_Required work_:
For every line in the material, output its text exactly and exclude any image it holds.

_Supplied data_:
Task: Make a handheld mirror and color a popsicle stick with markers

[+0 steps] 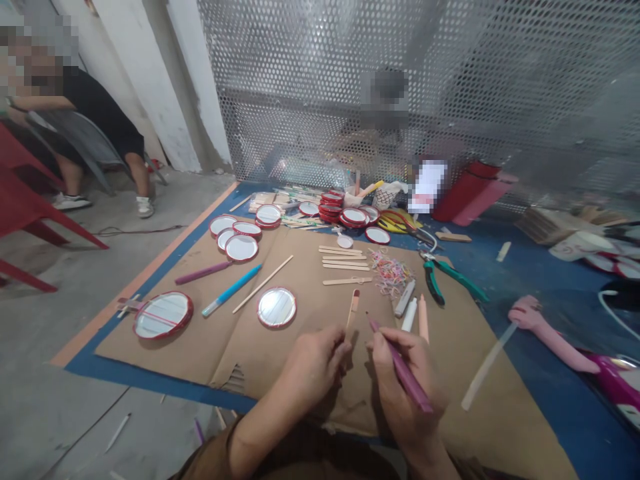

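A perforated metal panel (310, 47) stands behind the blue table (560, 393). On the table lies a brown cardboard sheet (200, 353), with both hands over its near part. The left hand (315, 367) is closed in a pinch; the right hand (413, 373) grips its tool like a pen. Green-handled pliers (434, 283) rest toward the far right, a round mirror (277, 307) left of the hands. A colourful tangle, probably small rubber bands (390, 272), sits beyond them. The purple marker (410, 380) in the right hand points its tip just beside the wooden stick (352, 310), which rises, dark red at its end, from the left hand's fingers.
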Action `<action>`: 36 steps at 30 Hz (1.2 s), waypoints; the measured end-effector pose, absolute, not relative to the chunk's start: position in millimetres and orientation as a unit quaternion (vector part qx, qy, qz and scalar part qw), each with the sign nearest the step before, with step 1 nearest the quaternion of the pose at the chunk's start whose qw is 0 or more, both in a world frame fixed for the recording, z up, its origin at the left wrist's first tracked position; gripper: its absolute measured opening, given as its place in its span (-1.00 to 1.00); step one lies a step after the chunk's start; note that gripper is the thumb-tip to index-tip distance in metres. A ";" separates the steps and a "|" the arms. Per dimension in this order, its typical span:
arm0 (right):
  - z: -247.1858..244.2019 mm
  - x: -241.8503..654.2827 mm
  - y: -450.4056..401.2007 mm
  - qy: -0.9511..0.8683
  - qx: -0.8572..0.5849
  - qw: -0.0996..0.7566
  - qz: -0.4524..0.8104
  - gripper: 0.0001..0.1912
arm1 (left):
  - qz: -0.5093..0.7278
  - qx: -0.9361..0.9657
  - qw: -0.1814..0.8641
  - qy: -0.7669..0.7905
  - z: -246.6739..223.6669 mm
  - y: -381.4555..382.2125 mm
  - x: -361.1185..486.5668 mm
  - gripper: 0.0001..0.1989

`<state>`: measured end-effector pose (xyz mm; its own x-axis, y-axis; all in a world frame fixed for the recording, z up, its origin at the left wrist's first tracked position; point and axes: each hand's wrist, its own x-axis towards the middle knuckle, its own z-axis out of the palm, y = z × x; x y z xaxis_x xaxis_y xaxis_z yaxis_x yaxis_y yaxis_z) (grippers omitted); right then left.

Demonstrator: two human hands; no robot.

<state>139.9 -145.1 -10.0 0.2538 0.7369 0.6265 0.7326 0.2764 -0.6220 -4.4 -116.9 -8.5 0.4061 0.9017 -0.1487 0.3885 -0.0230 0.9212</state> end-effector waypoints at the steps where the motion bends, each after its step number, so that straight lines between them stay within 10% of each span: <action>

_Written answer_:
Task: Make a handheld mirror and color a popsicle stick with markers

[+0 steps] 

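A perforated metal panel (310, 47) stands behind the blue table (560, 393). On the table lies a brown cardboard sheet (200, 353), with both hands over its near part. The left hand (315, 367) is closed in a pinch; the right hand (413, 373) grips its tool like a pen. Green-handled pliers (434, 283) rest toward the far right, a round mirror (277, 307) left of the hands. A colourful tangle, probably small rubber bands (390, 272), sits beyond them. The purple marker (410, 380) in the right hand points its tip just beside the wooden stick (352, 310), which rises, dark red at its end, from the left hand's fingers.
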Action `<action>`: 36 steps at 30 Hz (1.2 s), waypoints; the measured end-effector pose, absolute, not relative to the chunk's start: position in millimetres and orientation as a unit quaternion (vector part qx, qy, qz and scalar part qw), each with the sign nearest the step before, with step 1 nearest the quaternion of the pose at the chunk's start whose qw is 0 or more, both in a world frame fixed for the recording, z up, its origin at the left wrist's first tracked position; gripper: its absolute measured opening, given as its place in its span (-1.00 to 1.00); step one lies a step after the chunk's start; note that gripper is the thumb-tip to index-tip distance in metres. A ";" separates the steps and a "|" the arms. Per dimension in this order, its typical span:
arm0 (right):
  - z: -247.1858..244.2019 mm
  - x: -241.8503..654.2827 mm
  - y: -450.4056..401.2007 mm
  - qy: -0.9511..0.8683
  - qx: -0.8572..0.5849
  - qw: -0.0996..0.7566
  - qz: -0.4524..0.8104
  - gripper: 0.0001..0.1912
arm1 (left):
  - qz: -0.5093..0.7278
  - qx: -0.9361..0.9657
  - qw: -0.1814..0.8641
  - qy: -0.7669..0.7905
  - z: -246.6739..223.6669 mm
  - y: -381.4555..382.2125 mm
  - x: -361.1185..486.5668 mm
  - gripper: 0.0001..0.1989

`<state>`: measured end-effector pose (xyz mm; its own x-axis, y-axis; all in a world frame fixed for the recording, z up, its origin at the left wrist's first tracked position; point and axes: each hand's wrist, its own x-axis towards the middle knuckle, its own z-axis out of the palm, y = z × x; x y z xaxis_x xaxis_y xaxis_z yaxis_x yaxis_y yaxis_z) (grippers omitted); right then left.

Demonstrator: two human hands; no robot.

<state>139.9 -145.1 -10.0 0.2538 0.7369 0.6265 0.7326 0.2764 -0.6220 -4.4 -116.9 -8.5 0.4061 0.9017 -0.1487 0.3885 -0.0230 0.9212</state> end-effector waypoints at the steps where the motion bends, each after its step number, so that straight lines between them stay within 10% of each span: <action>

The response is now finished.